In today’s Solidarity Fridays episode, Joe and Kyle switch things up and take a break from news stories. Instead, they interview therapist, host of the Madness Radio podcast, author of Outside Mental Health: Voices and Visions of Madness, and previous psychiatric patient diagnosed with schizophrenia, Will Hall.

Hall says a lot that will challenge your ideas about the power of psychedelics and the progress of psychedelic medicine. From the idea of either/or thinking creating a legal/illegal paradigm, to the basic limitations of science, to the the near religious worship of neuroscience, to William James' idea of "medical materialism" and reducing the complexities of the human mind to simple biology, he points out the various flaws in psychedelic medicine and how psychedelic crusaders have ignored placebo results and focused on the power of a drug or the numbers behind a study over the power of therapy, the benefits of community and the mystery of consciousness and its differentiation from science. 

Notable Quotes

“If you end war-on-drugs prohibition in a context of heavily corrupted science, pharmaceutical company corruption, people that don’t have access to basic healthcare, they don’t have the basic context to be able to make smart choices, and you combine that with the profit motive in neoliberalism, then you’re going to have to really be very careful about how you do it, or else you’re going to have some very negative consequences. And this is a problem with any legalization.”

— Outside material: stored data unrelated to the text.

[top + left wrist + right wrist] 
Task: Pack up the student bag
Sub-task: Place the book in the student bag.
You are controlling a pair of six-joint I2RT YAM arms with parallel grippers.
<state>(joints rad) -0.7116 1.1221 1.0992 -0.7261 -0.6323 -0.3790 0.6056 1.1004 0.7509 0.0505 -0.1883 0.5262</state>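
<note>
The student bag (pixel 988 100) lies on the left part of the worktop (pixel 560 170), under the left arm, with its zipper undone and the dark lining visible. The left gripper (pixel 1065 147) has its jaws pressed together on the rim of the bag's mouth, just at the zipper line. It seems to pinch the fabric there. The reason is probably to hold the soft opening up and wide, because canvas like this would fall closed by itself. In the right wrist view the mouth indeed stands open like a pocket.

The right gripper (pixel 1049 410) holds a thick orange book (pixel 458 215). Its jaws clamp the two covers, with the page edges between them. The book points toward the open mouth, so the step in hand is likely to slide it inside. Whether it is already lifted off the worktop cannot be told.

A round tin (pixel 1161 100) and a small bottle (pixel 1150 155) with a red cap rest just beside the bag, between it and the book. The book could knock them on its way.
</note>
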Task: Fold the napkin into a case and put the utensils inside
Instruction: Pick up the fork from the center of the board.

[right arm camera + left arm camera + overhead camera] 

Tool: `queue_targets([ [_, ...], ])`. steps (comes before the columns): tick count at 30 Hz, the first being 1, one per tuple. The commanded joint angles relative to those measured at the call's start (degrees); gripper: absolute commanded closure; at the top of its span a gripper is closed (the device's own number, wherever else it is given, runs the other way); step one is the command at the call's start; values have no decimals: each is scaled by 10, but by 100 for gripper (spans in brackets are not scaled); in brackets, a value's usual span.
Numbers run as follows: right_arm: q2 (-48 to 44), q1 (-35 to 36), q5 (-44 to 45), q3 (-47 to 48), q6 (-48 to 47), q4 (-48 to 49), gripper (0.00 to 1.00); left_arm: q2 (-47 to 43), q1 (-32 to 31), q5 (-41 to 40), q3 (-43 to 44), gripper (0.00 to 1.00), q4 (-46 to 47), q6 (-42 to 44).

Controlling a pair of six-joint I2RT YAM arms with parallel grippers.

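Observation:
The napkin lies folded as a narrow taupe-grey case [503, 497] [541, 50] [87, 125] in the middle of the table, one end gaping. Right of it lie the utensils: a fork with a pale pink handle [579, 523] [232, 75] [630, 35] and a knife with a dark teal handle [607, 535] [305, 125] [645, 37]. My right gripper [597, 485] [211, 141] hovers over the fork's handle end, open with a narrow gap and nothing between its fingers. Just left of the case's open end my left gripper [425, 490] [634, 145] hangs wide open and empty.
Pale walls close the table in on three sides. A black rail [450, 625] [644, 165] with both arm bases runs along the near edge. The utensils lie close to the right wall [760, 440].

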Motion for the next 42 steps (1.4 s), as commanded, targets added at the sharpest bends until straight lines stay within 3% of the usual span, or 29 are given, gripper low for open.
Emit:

“We haven’t really had enough of a nuanced conversation about the war on drugs issue, because again, there has been such a strong-- I want to call it zealotry- this is an incredibly dedicated group of people who have been doing this for 30, 40, 50 years to get psychedelics into the hands of as many people as possible because they took LSD, they saw God, it saved their marriage, it completely revolutionized their trauma history- they’re true believers. And they’ve been pushing and pushing and pushing, but unfortunately, that doesn’t make for good public policy or good science if you’re just on a crusade. And I think that’s the big part of the problem that we’re facing right now.”

“Consciousness is like gravity. Consciousness is actually intrinsic to reality. Everything has consciousness. The more complicated the part of reality is (like, the human brain is very complicated), the more rich and complex consciousness becomes, and you get this self-awareness kind of thing. But the idea that consciousness is somehow located in the physiology of the brain and therefore ‘we’re going to study the physiology of the brain to explain consciousness’ is completely a leap of logic that has driven neuroscience for the last 40, 50 years since the real takeoff, and it’s been driven by pharma profits.” 

“You can create all kinds of things just through suggestion, just through expectation, just through placebo, and yet in the psychedelic science research, all that’s kind of put aside and they’re playing the same neuroscience game of thinking that we are pursuing and understanding of the biology of consciousness, which we’re not. And of course, it’s a gold rush.”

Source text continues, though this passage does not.